◆ **What the task asks**: Restate the listing word for word; omit the images.

◆ ◆ ◆ ◆ ◆

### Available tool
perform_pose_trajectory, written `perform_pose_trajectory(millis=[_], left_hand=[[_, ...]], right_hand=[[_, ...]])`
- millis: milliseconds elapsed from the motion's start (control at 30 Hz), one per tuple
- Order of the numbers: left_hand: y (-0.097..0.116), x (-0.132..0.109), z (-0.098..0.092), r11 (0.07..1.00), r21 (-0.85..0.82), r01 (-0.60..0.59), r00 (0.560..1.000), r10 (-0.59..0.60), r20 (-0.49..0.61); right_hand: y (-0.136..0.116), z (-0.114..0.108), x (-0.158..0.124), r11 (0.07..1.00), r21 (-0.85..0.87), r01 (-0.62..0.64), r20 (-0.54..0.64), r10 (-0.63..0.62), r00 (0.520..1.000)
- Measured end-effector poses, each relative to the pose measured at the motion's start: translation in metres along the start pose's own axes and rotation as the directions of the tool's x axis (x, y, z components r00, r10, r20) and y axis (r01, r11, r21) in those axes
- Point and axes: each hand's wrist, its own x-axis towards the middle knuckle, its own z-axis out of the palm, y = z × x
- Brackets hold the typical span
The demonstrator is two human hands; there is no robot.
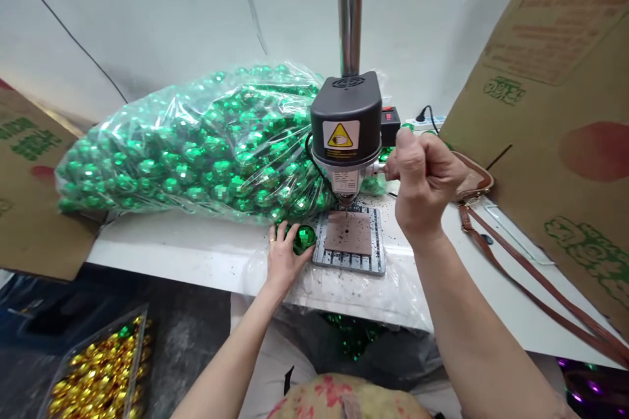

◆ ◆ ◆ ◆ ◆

◆ **Task solution**:
### Available tool
perform_pose_trajectory, written `perform_pose_trajectory(millis=[_], left_hand=[[_, ...]], right_hand=[[_, ...]])`
- millis: milliseconds elapsed from the motion's start (control at 30 Hz), one per tuple
- Order of the numbers: left_hand: y (-0.097..0.116), x (-0.132..0.109), z (-0.098..0.092), r11 (0.07..1.00), r21 (-0.85..0.82), r01 (-0.60..0.59), r00 (0.560..1.000), r10 (-0.59..0.60), r20 (-0.49..0.61); right_hand: y (-0.136..0.116), z (-0.114..0.108), x (-0.158..0.124), r11 (0.07..1.00), r21 (-0.85..0.87), r01 (-0.62..0.64), r20 (-0.54..0.64), r10 (-0.63..0.62), r00 (0.520..1.000)
- Measured end-effector poses, each relative to the pose measured at the motion's start: translation in metres along the start pose's own axes and rotation as the directions of the tool's x axis (x, y, z components r00, r10, r20) and y axis (r01, r11, r21) in those axes
- Point and axes: each hand's wrist, its own x-axis towards the middle knuckle, its own z-axis out of the palm, y = z × x
- Brackets hold the typical span
The demonstrator is two human hands; there is no robot.

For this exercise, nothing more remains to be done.